Step 1: Load Plan Directory
# Read the global metadata
cat "$PLAN_DIR/_plan.json" | jq .
# Read the source markdown
SOURCE=$(cat "$PLAN_DIR/_plan.json" | jq -r '.source')
# List all epic files
ls "$PLAN_DIR"/epic-*.json
Step 2: Extract Markdown Headings
grep -n '^#' "$SOURCE" | head -50
Step 3: Cross-Reference
For each heading in the markdown:
- Check if it appears in any task's
source_sections - Check if it appears in
coverage.context_only - If neither -> report as unmapped
Step 4: Report
Coverage Report:
Total sections: 12
Mapped to tasks: 10
Context only: 2
Unmapped: 0
Status: PASS
ID Naming Convention
IDs follow a hierarchical pattern:
prefix-epicId-taskId
| Component | Format | Example |
|---|---|---|
| prefix | lowercase alpha | feat, auth, fix |
| epicId | kebab-case | auth, data-layer, ui |
| taskId | kebab-case | user-model, login-flow |
| Full ID | prefix-epic-task | feat-auth-user-model |
The script combines these automatically:
- Epic ID:
{prefix}-{epicId}->feat-auth - Task ID:
{prefix}-{epicId}-{taskId}->feat-auth-user-model
Keep IDs short but descriptive. Avoid abbreviations that aren't obvious.
Dry Run
Always do a dry run first for large plans:
<base_directory>/scripts/bd-from-plan --dry-run "$PLAN_DIR"

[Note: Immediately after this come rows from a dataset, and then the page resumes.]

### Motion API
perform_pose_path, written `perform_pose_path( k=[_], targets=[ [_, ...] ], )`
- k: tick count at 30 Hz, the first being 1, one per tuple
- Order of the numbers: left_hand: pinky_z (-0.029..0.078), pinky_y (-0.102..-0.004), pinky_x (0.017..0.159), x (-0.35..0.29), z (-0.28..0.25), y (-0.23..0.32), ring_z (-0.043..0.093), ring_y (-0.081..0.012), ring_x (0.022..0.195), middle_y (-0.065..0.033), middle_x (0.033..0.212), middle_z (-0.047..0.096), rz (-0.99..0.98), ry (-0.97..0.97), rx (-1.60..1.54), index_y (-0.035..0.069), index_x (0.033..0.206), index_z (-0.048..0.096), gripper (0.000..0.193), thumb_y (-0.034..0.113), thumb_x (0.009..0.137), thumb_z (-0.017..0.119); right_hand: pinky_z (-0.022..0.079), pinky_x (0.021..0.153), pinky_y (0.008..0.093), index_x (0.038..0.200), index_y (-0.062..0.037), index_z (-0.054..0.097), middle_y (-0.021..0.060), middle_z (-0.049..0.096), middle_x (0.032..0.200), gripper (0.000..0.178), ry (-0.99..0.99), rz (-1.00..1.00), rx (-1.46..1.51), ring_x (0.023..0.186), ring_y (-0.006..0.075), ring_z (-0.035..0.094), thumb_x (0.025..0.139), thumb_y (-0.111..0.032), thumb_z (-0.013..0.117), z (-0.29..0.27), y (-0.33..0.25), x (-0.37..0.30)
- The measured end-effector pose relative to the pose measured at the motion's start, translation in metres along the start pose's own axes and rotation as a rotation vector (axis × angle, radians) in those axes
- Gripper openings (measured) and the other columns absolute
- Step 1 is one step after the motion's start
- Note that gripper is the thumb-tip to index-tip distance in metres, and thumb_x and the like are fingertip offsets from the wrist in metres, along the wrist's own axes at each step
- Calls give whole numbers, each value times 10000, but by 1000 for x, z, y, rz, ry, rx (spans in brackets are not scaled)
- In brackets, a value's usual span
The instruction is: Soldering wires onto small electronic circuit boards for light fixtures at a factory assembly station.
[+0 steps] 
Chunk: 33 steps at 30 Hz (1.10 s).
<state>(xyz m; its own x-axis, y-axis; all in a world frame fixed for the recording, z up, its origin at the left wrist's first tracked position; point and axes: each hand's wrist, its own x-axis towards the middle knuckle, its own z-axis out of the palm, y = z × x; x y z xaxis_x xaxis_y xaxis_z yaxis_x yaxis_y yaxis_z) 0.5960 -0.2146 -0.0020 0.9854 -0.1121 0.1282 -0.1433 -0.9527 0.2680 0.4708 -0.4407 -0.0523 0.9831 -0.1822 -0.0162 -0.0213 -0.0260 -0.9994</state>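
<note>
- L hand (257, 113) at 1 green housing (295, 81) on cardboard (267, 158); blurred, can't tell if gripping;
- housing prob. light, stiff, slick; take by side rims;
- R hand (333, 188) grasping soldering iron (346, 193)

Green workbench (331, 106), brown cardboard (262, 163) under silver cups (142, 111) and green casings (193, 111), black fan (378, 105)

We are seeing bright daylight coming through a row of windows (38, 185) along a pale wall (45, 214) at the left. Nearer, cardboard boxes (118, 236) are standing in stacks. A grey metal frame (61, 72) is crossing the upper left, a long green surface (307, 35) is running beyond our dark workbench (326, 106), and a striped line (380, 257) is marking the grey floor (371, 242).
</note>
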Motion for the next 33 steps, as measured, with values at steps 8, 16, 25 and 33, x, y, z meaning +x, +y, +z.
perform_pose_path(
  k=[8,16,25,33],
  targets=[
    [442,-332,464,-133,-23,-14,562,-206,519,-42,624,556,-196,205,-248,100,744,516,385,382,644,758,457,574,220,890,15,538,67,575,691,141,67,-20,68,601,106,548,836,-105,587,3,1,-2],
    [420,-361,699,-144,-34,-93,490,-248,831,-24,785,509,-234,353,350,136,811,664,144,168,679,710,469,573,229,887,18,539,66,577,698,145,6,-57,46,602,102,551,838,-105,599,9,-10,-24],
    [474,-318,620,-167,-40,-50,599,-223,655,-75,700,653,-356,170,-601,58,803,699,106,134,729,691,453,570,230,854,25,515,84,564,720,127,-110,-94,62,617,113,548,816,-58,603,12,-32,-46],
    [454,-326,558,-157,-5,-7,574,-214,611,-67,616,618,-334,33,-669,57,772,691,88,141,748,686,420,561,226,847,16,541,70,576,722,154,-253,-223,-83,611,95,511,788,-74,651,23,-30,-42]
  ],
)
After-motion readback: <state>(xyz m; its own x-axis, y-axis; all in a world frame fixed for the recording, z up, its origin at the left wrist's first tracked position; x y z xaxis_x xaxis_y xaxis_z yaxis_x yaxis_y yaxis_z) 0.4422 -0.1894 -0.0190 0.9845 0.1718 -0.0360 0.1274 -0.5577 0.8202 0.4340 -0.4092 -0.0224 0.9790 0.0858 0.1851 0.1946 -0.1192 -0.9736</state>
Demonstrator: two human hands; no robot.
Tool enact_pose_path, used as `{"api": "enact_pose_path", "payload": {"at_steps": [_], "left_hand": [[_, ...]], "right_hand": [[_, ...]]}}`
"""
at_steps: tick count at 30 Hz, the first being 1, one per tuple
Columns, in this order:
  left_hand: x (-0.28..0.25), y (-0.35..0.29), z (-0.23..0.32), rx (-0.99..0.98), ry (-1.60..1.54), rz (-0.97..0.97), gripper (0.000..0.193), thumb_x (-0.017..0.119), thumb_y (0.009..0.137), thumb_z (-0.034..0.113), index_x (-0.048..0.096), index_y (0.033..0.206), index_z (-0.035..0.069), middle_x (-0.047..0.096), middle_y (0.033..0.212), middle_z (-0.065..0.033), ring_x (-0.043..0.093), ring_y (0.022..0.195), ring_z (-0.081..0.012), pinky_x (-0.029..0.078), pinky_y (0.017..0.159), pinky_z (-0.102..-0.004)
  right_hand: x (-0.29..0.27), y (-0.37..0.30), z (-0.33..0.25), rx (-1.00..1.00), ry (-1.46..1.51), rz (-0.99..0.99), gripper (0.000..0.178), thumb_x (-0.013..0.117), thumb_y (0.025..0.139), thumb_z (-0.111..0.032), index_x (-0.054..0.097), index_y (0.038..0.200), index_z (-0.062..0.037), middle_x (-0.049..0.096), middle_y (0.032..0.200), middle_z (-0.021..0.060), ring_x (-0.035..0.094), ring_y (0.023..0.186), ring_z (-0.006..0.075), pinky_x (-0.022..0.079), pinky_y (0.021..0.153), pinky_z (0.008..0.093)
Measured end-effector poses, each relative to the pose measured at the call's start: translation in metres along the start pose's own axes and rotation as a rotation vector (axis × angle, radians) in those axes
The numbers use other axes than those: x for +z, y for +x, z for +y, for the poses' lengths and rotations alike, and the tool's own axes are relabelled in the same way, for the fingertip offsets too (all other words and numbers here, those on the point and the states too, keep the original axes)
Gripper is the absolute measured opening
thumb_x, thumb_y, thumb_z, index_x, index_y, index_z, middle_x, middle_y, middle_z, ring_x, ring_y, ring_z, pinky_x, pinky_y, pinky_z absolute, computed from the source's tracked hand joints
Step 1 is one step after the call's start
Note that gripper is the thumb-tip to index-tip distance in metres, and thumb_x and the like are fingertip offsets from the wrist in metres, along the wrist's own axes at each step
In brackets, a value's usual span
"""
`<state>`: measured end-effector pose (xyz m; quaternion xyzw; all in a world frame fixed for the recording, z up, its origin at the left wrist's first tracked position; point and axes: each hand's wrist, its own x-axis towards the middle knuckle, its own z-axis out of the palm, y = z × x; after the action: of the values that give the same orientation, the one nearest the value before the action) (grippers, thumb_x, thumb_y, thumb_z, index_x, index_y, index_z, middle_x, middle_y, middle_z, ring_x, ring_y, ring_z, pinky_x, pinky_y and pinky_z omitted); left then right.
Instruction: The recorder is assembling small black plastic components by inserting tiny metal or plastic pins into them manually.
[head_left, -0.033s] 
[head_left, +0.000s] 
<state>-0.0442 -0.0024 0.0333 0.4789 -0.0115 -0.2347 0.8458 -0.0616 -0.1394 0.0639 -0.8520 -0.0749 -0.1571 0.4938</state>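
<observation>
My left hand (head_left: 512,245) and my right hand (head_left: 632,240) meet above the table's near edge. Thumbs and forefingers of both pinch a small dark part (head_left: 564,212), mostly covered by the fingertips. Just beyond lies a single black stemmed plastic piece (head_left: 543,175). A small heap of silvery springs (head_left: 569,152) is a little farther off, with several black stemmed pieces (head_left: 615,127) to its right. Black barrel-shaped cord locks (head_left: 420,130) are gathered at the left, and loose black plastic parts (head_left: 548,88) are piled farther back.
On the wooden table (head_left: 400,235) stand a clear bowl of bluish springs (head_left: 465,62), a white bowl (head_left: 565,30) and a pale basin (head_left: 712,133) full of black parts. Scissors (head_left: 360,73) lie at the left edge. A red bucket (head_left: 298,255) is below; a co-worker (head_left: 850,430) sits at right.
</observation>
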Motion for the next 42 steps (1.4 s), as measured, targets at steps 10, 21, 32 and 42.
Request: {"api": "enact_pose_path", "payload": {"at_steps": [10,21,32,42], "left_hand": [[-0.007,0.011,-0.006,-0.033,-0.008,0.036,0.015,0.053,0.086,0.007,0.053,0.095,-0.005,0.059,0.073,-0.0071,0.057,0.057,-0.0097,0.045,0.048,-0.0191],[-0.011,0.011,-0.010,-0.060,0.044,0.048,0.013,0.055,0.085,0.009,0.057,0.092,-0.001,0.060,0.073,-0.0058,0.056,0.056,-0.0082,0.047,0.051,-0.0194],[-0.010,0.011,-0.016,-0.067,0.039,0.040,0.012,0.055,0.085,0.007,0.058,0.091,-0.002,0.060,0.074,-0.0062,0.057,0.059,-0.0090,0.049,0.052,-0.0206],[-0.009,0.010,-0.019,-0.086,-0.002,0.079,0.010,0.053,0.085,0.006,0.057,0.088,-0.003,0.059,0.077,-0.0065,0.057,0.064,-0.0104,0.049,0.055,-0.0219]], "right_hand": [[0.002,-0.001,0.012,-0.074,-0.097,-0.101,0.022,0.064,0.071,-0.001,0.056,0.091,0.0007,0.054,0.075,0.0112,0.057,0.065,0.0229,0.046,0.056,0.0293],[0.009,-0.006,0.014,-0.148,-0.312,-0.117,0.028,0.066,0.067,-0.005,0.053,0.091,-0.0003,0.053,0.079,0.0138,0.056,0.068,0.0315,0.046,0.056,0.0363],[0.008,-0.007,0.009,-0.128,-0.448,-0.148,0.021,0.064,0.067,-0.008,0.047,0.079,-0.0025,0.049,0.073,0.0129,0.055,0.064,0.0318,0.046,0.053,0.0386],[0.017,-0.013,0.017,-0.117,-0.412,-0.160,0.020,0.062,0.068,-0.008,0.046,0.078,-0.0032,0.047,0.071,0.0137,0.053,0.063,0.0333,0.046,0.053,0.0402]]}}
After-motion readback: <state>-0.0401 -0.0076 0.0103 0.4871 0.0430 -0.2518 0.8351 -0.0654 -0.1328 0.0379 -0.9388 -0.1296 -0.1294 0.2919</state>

This validates everything and shows what WOULD be created without actually creating anything.
Error Recovery
| Error | Action |
|---|---|
| Unmapped sections | Add missing tasks or mark as context_only |
| Circular dependency | Split the cycle-causing task |
| Duplicate IDs | Rename conflicting task IDs |
| bd create fails | Check bd is initialized (bd info), check prefix |
| Partial creation | Script tracks created IDs, re-run skips existing |
bd CLI Reference
CRITICAL: NEVER use bd edit — it opens $EDITOR which blocks the agent. Use bd update with flags instead.
Priority Format
Priorities are integers 0–4, never strings. Using "high" or "medium" will error.
| Value | Meaning |
|---|---|
| 0 | Critical |
| 1 | High |
| 2 | Medium (default) |
| 3 | Low |
| 4 | Backlog |
Task Lifecycle
After tasks are created, the agent works through them using this cycle:
1. FIND → bd ready --pretty # What can I work on?
2. READ → bd show <id> # Understand the task
3. CLAIM → bd update <id> --claim # Atomic claim (fails if taken)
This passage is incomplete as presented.